A Chance at Freedom: Tackling Human Trafficking in the Bay Area

A Chance at Freedom: Tackling Human Trafficking in the Bay Area

Elizabeth Quiroz is the inaugural winner of SFF’s Phyllis K Friedman – Retha Smith Robinson Community Leadership Award. The award is named after the daughter of Daniel E. Koshland Sr., SFF’s co-founder, and Retha Robinson, longtime SFF staff member, and director of SFF’s Koshland Program. This $20,000 award recognizes an emerging woman-of-color leader under 40 in San Mateo County. Future awards will be given to women working in Alameda, Contra Costa, Marin, San Francisco, and San Mateo counties.


Elizabeth Quiroz is bursting with energy, positivity, and hope. The co-founder of Redemption House of the Bay Area, Quiroz has big ideas for tackling the complex and often hidden ways that human trafficking traps girls and women in the region. It’s a topic that she knows all too well.

Eleven years ago, she had hit rock bottom. Outside of the Wendy’s on the top of the hill in Daly City, she had been arrested for selling drugs. It wasn’t her first arrest, and it wasn’t the first time she’d been trafficked in the Bay Area, this time by a man who forced her to sell as much as half a pound of meth every week. But it was the first time that she’d be going to jail as a mom. Her son, then just three months old, waited at a nearby drug house.

Quiroz grew up in Daly City, San Francisco and the Central Valley. Her parents struggled with alcoholism and generational cycles of abuse. When she was 10, a neighbor sexually assaulted her. Afraid of many of the adults around her, Quiroz at age 15 fell into the hands of a 27-year-old human trafficker who professed his loyalty to her. “So I had a mindset that I had to show my loyalty, too,” she says.

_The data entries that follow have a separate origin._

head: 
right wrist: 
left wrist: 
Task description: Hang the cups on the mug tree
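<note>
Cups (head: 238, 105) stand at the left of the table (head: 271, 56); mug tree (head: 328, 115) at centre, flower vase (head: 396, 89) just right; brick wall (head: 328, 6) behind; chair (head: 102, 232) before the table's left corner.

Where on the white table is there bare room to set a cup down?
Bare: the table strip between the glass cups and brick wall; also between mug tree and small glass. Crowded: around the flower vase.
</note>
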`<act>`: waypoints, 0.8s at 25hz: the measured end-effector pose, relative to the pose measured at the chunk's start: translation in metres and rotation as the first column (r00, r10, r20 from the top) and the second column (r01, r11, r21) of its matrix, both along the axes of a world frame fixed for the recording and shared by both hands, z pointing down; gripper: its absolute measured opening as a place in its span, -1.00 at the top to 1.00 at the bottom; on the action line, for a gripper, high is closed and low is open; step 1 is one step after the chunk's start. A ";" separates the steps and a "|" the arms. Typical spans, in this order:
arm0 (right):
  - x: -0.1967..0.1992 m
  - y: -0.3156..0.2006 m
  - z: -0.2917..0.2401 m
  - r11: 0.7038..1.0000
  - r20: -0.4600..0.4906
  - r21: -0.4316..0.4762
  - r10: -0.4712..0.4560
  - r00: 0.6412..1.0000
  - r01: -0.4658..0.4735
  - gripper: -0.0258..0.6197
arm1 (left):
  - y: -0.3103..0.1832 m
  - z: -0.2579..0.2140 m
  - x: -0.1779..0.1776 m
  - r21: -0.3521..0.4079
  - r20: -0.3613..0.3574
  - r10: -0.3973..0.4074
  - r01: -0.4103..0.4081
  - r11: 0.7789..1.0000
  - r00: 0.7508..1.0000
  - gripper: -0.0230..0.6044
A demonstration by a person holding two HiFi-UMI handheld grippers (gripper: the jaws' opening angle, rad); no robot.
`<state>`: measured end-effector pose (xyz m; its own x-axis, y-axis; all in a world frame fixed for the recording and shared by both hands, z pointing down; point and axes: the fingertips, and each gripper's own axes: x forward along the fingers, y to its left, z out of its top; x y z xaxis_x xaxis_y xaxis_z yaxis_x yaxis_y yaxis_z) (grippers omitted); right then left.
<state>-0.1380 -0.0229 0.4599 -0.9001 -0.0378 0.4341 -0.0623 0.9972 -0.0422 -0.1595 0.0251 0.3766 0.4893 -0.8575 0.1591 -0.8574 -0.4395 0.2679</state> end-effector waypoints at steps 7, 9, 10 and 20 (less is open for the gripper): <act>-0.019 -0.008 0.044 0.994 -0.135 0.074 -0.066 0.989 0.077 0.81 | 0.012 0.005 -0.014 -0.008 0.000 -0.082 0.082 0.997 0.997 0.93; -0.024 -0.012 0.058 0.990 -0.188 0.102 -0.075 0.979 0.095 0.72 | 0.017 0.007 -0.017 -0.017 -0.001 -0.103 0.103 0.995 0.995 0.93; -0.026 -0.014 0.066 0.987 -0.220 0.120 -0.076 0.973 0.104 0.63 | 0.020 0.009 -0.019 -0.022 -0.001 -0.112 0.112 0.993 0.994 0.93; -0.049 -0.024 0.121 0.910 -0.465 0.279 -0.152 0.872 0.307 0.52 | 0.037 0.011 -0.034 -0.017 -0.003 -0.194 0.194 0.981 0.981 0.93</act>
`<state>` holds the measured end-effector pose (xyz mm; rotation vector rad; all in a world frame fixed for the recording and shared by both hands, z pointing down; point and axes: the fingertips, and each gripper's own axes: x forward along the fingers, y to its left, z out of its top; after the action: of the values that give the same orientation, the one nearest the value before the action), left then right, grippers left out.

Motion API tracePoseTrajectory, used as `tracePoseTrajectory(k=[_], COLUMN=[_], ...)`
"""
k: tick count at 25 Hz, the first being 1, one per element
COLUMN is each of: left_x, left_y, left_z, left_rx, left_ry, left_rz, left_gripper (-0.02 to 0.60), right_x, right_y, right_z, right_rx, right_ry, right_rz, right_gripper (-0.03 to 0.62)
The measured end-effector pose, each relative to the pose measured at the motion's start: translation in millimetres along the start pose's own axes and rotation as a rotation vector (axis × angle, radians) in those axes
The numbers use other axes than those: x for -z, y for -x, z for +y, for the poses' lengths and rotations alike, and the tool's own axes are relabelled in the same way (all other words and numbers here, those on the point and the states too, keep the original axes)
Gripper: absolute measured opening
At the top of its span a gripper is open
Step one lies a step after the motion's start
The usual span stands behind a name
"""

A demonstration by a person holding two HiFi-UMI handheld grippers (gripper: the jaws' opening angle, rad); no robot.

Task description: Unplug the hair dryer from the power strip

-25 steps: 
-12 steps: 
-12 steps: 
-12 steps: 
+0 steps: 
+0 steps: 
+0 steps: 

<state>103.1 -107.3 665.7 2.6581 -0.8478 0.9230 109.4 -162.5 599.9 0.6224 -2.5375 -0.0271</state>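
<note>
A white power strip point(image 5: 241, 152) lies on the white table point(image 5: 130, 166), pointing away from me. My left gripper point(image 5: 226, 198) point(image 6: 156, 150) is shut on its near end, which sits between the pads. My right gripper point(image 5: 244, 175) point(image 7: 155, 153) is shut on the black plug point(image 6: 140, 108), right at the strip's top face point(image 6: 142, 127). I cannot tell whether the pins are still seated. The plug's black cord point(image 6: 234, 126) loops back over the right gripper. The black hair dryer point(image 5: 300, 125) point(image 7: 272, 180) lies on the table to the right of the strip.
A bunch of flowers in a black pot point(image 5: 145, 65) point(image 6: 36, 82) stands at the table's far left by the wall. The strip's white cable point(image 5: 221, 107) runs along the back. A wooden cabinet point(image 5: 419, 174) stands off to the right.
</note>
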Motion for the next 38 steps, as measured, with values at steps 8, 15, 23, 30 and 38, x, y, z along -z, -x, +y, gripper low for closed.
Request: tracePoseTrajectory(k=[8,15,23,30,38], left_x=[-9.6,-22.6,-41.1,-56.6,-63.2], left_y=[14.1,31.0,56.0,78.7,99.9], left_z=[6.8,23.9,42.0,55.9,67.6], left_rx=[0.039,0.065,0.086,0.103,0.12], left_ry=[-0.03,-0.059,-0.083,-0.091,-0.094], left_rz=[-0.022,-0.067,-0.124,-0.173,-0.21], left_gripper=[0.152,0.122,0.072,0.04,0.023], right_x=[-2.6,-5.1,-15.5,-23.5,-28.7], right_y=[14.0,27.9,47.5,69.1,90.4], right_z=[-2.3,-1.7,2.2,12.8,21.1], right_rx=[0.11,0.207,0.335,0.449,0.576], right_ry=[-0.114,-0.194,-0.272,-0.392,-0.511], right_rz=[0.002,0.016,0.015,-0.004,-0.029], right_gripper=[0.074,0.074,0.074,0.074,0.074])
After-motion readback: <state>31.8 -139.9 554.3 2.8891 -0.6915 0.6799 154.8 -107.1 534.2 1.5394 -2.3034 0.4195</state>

Soon her trafficker had Quiroz selling plastic bundles of crack in different neighborhoods in San Francisco. Over the next 12 years, she was trafficked by three different people, forced to sell drugs and sex, and even commit armed robbery to help get one of her traffickers out of jail. Two of her traffickers convinced her that they cared about her and that they were the only people who could protect her. Each time she was arrested, she refused to reveal her traffickers’ names for fear that she’d be sent back to her abusive home or labeled a snitch once she was released.

But after her arrest at Wendy’s in 2011, something changed. While at the San Mateo County women’s jail in Redwood City, Quiroz had, for the first time, access to an intervention program that transformed her life. “Before I had to put on a mask and pretend that nothing scared me,” says Quiroz. “The program taught me to let that go, and to move past my fear.”

Quiroz decided to reveal the name of her trafficker to law enforcement. She earned her GED while in jail. And after serving 18 months of a five-year sentence in San Mateo and Sonoma County jails, she was released into a brand-new life. She deepened her faith in Christianity, earned a bachelor’s degree in sociology, wrote a book, and in 2018, then Governor Jerry Brown pardoned her, effectively cleaning her criminal record. It was only after her release when Quiroz learned for the first time that there was a term to describe the servitude that had trapped her for the last 12 years of her life: human trafficking.

To help other survivors of human trafficking get back to a functional, productive, and healthy lifestyle, Quiroz co-founded Redemption House of the Bay Area in 2018. The organization provides purses with toiletries, condoms, and flyers with information about their peer-led support group to women living on the street or working in hotels known for human trafficking. They hold online and in-person support group sessions and give talks to incarcerated women – who in some cases are safer in jail than they are on the outside. And they have plans to open up safehouses for women who need to escape their traffickers and start working towards their healing journey.

Now 38, she also has full-time custody of her son, and is married to a caring, supportive husband. “Your past doesn’t define who you are,” she tells other women who are being trafficked. “You can turn your pain into purpose. You have that power.”